The Independent Staff

Independent Editor Scott Jordan leaving ...

photo by Terri Fensel

For nearly five years, Independent Weekly Editor Scott Jordan’s roomy cubicle has been a neat freak’s nightmare filled with a dizzying stack of interview cassettes, outdated press releases, half-filled Mello Joy coffee cups, New Orleans Saints items, bizarre promo CDs and his beloved 1972 Bobby Charles poster. His desk finally gets cleared off on July 28, as Jordan is leaving The Independent to become the Communications Director for the Louisiana Democratic Party.

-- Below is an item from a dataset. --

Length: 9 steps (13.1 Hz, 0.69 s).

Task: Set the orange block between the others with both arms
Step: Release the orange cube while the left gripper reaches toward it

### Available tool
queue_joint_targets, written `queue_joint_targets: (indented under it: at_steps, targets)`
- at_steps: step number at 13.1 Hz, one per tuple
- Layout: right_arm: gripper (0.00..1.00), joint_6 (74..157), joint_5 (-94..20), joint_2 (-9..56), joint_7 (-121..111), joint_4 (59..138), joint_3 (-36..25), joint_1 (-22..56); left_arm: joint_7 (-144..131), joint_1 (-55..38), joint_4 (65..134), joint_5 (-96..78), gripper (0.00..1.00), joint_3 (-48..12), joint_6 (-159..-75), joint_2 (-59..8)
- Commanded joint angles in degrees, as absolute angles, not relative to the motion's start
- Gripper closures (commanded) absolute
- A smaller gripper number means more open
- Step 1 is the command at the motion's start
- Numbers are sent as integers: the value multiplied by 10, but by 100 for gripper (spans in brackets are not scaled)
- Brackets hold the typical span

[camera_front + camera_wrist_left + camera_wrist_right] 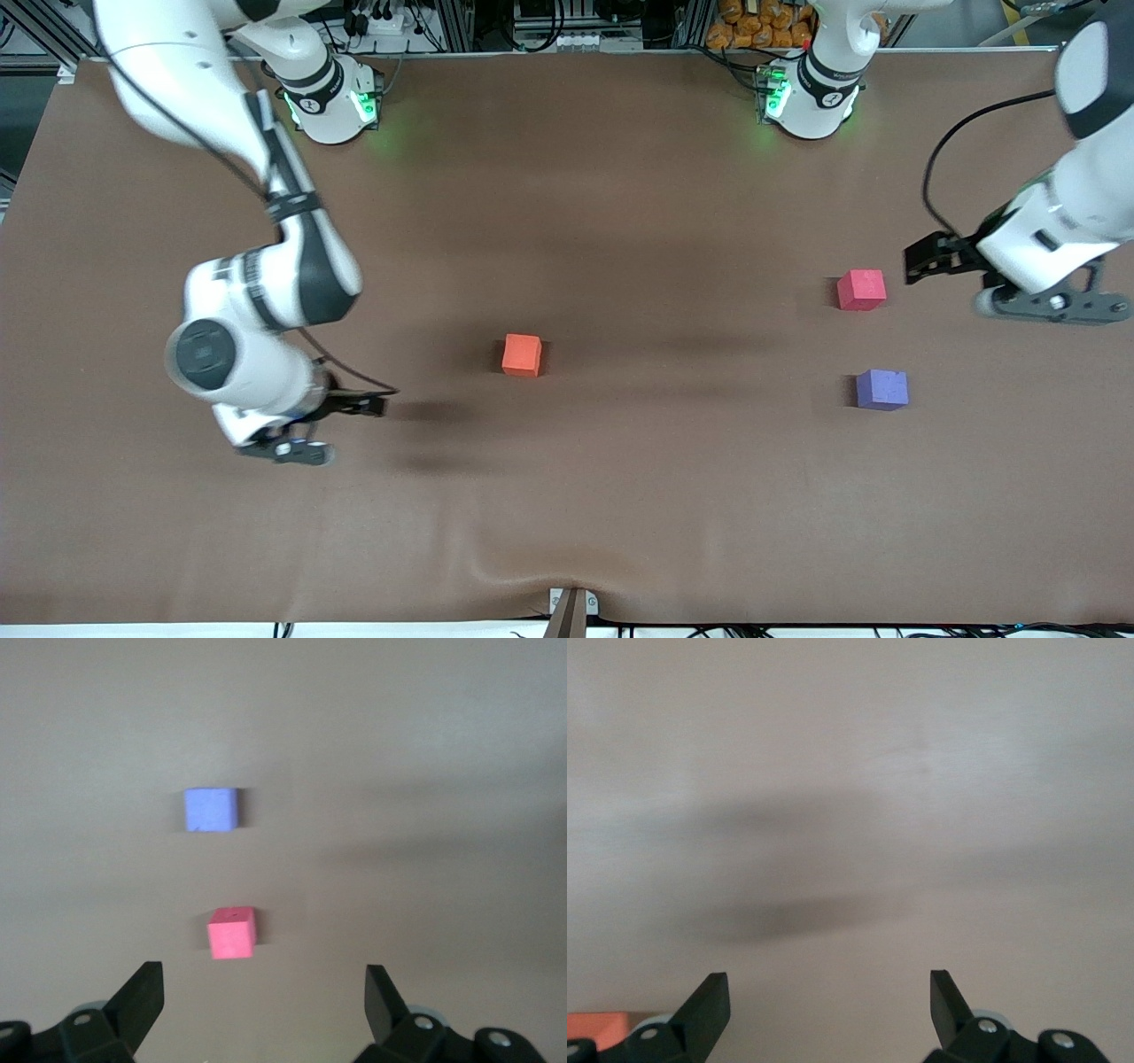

"It has been an absolute privilege and honor to write for and edit The Independent," says Jordan. "Despite my office resembling a small landfill, our core editorial team — Managing Editor R. Reese Fuller, Senior Editor Leslie Turk, staff writers Nathan Stubbs and Mary Tutwiler, contributing writer Jeremy Alford and cartoonist Greg Peters — has consistently produced award-winning work which has been honored by the Louisiana Press Association, The Association for Alternative Newsweeklies and the National Newspaper Association. My co-workers are also my friends, and I’m going to miss the hell out of the whole Independent staff."

Jordan worked for New Orleans’ OffBeat magazine (1993-1998) and New Orleans’ Gambit Weekly (1998-2003) prior to joining The Independent Weekly at the paper’s inception. "I’ve had the good fortune to work with incredibly talented editors and writers and committed and dedicated publishers in Louisiana media," says Jordan. "Independent publishers Steve May and Cherry Fisher May and Associate Publisher Odie Terry care deeply about giving Lafayette and Acadiana the quality newspaper it deserves, and I’m eternally grateful for the support they’ve given me during my tenure at The Independent. I also apologize to them for having my section of the office look like a bomb went off at 551 Jefferson St."

"Scott’s leadership at the paper has extended beyond the department he so effectively and thoughtfully managed for the past four years," says publisher Steve May. "He is one of the finest editors around, and we know what a joy it has been for our editorial staff and freelancers to work for him, even the most experienced among them. Their stories were always enhanced by his skills as an editor. For us, his columns have been among the very best writing in the paper, articulately laid out with an honest and informed point of view about politics and about life in Lafayette, Louisiana. We will all miss him."
 
"Scott’s been an incredible leader, the calm in the storm, literally, as he guided us through coverage of two major hurricanes, understanding the emotional impact this was having on the staff and more important, how it would ultimately affect our communities and state, emotionally, economically and politically, for years to come," says Turk, who also joined The Independent at its launch. "What’s still so hard for any of us to understand is how the most productive, organized member of the staff can have the most chaotic desk you’ve ever seen — you simply would have to see it to believe it."

Post-Katrina and Rita, Louisiana politics and politicians have been Jordan’s primary focus. "This fall’s elections, both statewide and national, promise to be historic," says Jordan. "And after 15 years of working as a journalist and editor, I’ve decided I want to be directly involved in politics in a different role."

Jordan will be recusing himself from all political coverage at The Independent for his last two weeks at the paper. He also plans to eat as many Jefferson Street plate lunches as possible in that time.